Construction on the nearly $1 billion Vikings stadium in downtown Minneapolis is still weeks away, but already, the bold and glassy venue could be on track to host America’s premier sporting event.
Vikings Vice President Lester Bagley confirmed Tuesday that Minneapolis is one of three cities still in the running to host Super Bowl LII on Feb. 4, 2018.
Other cities in the mix are Indianapolis and New Orleans, hosts of the 2012 and 2013 Super Bowls, respectively.
“Excellent!” Minneapolis Mayor R.T. Rybak said Tuesday upon learning the news. “But it shouldn’t be a surprise because of course it should be in a great stadium and a great city.”
League owners are expected to make a final decision on the Super Bowl site at their spring meeting in Atlanta next May, said Brian McCarthy, an NFL spokesman.
“To me, the most exciting part of this is it is just the beginning of what I think are going to be many amazing economic development opportunities that this stadium is going to attract,” said Michele Kelm-Helgen, chairwoman of the Minnesota Sports Facilities Authority, which is overseeing construction of the $975 million multipurpose stadium. “The impact, I think, is going to be significant.”
Kelm-Helgen said that the game, and the weeklong buildup to it, could generate more than $300 million for local hotels, restaurants and other businesses, based on economic impact studies in cities that hosted the Super Bowl in recent years.
If Minneapolis is selected for the 2018 game, it would mark the second time the event has come to the Twin Cities. The Buffalo Bills and Washington Redskins played the 1992 Super Bowl at the Hubert H. Humphrey Metrodome, which is scheduled to be razed early next year to make way for the new stadium, which is expected to open in July 2016.
The Super Bowl Advisory Committee pared the list of finalists for the 2018 game from six to three Tuesday — Tampa Bay, Dallas and Miami also submitted bids for the game — after Vikings owner Mark Wilf “made a pitch” to committee members and NFL Commissioner Roger Goodell at the NFL owners’ quarterly meeting in Washington, D.C., Monday, Bagley said.
In promoting the Twin Cities and the state, Wilf “brought up that our organization worked with our political leaders for more than 12 years to secure a new stadium for our team,” Bagley said. “He also pointed out that during that long and contentious debate the Vikings made a commitment to hosting a Super Bowl in Minneapolis.”
The team has been working on the Super Bowl bid with Meet Minneapolis and an organizing committee led by Rob Moor of the Minnesota Timberwolves ever since the stadium financing legislation was approved in May 2012.
Now that Minneapolis is on the shortlist for 2018, the group will organize a host committee in coming weeks and “put together a full-court press and try and deliver this event,” Bagley said.
“It’s a weeklong celebration,” he added. “It’s 100,000 people who come to the community. It’s the marquee sporting event in the world. For a one-time deal, it’s got a tremendous upside for the community, and it’s something that we believe that this community deserves after the long-running battle on resolving the stadium issue.”

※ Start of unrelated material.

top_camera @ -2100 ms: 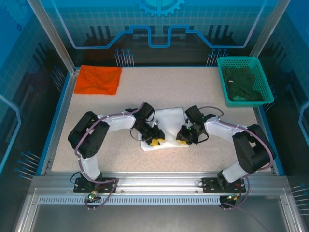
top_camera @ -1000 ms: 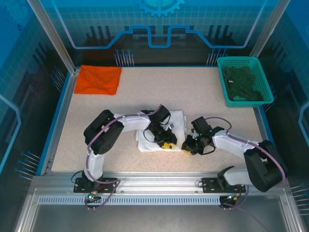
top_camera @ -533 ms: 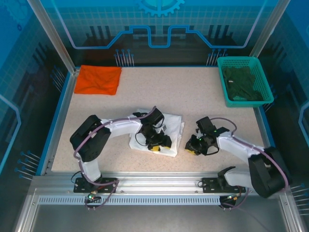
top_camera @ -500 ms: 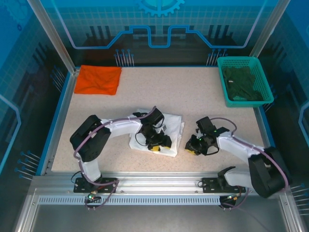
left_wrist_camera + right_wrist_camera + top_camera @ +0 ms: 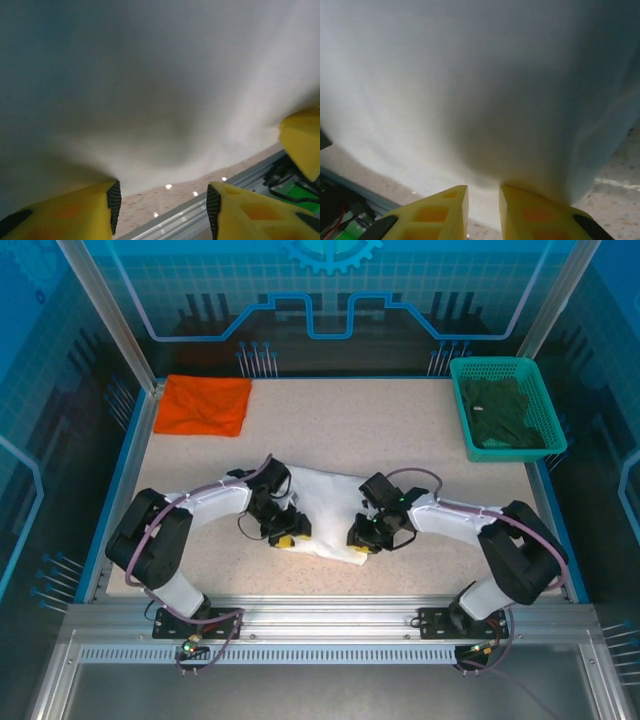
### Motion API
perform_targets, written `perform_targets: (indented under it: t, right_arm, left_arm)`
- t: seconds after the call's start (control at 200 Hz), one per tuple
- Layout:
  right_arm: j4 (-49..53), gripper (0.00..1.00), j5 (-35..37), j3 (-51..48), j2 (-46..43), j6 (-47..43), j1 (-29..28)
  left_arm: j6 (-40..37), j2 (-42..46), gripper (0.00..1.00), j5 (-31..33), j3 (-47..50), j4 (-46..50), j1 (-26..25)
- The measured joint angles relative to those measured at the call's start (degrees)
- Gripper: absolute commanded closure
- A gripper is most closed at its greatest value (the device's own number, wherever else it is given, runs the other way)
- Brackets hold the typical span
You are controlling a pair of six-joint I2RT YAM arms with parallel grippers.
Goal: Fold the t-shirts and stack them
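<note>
white cloth t-shirt (image 5: 325,505), folded into a compact pad, lies on the speckled beige tabletop (image 5: 400,430) near its front edge, between your two arms. the left gripper (image 5: 286,537) sits at the pad's left near corner. in its wrist view the yellow fingers (image 5: 70,215) stand spread apart, with bare tabletop showing between them and the cloth edge just beyond the tips, so nothing is grasped. the right gripper (image 5: 360,542) sits at the right near corner. its yellow fingers (image 5: 435,212) are drawn nearly together, leaving only a slit, and white cloth crowds the tips. you cannot tell from these views whether a layer is pinched there. the bright orange t-shirt (image 5: 205,405), already folded, rests at the far left corner, well apart from the white one. a teal plastic basket (image 5: 519,453) at the far right holds dark green cloth (image 5: 505,412).

risks, as judged from this pose: if you lift with one side grasped and the other free, the pad is likely to hinge and fall out of its fold. a grip that catches only the top layer would peel it off the rest. dragging the pad toward the orange shirt could roll its leading edge under. the grippers work close together, so narrowing the gap invites a fingertip collision.
</note>
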State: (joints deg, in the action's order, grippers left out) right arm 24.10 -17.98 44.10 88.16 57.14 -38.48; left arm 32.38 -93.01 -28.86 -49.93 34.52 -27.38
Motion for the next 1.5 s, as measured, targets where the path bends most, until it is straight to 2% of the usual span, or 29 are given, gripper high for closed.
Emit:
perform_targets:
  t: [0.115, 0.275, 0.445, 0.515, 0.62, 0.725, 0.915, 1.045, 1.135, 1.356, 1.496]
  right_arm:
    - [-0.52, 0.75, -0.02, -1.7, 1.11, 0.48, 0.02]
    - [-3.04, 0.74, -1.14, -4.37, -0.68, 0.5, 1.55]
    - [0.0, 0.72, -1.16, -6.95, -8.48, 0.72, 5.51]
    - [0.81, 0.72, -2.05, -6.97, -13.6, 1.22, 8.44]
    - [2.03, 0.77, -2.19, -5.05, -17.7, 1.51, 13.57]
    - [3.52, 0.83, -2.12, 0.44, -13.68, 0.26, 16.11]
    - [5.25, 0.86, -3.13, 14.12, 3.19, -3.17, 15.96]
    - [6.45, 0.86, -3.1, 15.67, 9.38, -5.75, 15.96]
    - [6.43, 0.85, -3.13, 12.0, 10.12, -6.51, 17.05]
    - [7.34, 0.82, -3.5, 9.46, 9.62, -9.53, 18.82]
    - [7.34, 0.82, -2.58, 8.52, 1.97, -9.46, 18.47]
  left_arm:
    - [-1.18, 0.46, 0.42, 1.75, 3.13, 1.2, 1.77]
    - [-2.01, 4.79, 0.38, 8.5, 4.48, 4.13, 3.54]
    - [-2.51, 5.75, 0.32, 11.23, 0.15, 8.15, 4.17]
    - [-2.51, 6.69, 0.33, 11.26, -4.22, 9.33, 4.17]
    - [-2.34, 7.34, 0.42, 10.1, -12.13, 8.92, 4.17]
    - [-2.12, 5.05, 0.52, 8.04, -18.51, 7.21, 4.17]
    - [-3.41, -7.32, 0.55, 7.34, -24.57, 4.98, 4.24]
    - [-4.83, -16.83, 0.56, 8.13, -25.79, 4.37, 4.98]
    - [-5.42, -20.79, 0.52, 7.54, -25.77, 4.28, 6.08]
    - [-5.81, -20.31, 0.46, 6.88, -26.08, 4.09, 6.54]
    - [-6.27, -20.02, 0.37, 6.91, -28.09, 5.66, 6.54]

Each of the finalists will be expected to put together a bid package in coming months to submit to the NFL office by April 1, McCarthy said.
League officials will review the material and work with representatives from each city to refine the bids for final submission in early May.
Bidders will then make an oral presentation to the league’s 32 owners at their meeting in May. Owners will vote to select the site.
“We’re thrilled,” said Kristen Montag, a spokeswoman for Meet Minneapolis, the city’s convention and visitors association. “We think we have all the pieces in place and it’s just a matter of showing them what we have to offer.”